*Task instructions*
Copy out all lines of the listing below that hold "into".

*Supplied data*
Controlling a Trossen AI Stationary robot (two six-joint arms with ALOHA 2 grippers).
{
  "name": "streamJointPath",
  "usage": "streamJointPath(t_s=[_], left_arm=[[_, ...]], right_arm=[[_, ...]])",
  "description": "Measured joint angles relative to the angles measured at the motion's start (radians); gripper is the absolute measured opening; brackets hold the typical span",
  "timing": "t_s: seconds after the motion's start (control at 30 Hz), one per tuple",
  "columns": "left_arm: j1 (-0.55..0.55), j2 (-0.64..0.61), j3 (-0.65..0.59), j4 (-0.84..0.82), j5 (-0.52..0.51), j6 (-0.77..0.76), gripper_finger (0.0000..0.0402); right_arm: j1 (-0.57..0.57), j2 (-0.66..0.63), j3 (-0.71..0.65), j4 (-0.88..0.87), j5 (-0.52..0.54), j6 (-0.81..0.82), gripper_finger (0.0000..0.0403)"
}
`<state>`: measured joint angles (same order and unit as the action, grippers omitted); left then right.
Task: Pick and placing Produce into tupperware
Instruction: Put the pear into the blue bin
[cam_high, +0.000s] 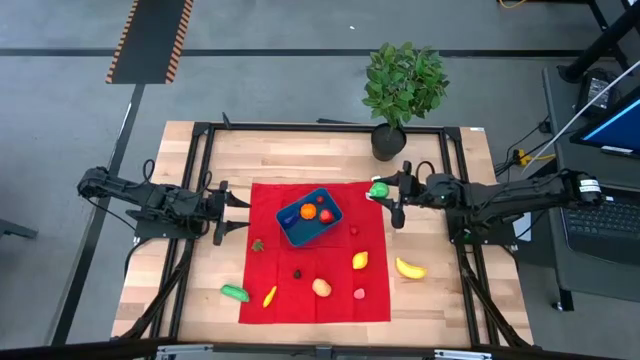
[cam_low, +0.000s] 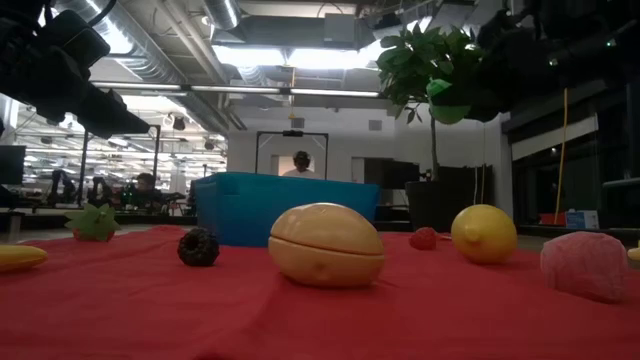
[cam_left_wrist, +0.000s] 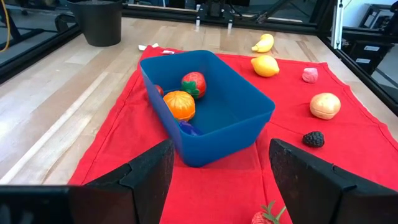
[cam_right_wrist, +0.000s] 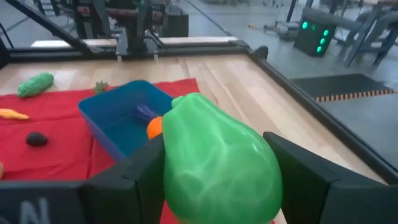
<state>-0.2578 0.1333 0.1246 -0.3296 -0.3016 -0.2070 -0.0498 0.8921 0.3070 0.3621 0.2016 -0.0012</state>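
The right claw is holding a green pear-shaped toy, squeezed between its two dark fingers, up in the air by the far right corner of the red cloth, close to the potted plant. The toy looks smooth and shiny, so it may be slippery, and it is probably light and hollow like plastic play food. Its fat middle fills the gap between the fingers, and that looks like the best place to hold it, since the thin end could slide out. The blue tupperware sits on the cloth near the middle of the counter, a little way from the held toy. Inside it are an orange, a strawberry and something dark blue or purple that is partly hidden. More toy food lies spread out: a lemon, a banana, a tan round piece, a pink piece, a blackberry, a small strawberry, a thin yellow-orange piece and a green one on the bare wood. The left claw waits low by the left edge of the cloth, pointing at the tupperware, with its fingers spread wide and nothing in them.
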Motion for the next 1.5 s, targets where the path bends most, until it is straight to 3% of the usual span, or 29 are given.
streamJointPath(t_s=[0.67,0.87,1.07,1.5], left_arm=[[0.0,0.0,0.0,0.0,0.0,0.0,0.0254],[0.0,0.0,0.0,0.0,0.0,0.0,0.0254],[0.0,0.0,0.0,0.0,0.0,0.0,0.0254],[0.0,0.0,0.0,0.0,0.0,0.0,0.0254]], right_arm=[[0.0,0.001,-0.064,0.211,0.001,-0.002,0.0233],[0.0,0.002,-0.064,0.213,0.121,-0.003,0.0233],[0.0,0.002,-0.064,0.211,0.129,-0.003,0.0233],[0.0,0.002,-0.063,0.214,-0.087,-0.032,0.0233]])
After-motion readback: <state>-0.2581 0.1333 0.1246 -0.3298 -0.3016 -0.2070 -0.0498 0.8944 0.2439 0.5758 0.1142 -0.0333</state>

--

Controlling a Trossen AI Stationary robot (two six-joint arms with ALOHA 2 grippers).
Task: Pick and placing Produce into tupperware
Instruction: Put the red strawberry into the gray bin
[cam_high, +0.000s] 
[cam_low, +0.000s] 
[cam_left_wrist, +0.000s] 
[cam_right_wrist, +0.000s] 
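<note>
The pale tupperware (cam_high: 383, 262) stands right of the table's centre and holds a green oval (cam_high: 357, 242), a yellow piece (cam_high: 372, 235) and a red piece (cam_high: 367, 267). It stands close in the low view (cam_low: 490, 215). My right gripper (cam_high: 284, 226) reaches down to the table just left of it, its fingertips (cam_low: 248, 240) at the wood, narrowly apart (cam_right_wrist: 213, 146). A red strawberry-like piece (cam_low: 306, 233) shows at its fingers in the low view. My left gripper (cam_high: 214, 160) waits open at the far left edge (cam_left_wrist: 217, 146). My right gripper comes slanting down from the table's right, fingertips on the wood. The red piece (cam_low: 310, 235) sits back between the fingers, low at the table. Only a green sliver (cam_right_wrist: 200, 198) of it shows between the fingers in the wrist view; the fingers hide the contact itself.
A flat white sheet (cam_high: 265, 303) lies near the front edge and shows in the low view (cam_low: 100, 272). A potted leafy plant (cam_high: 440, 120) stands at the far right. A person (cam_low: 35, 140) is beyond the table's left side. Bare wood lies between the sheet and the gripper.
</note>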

*Your response*
Task: Pick and placing Produce into tupperware
Instruction: Put the pear into the blue bin
Task: Pick and placing Produce into tupperware
Instruction: Put the red strawberry into the gray bin

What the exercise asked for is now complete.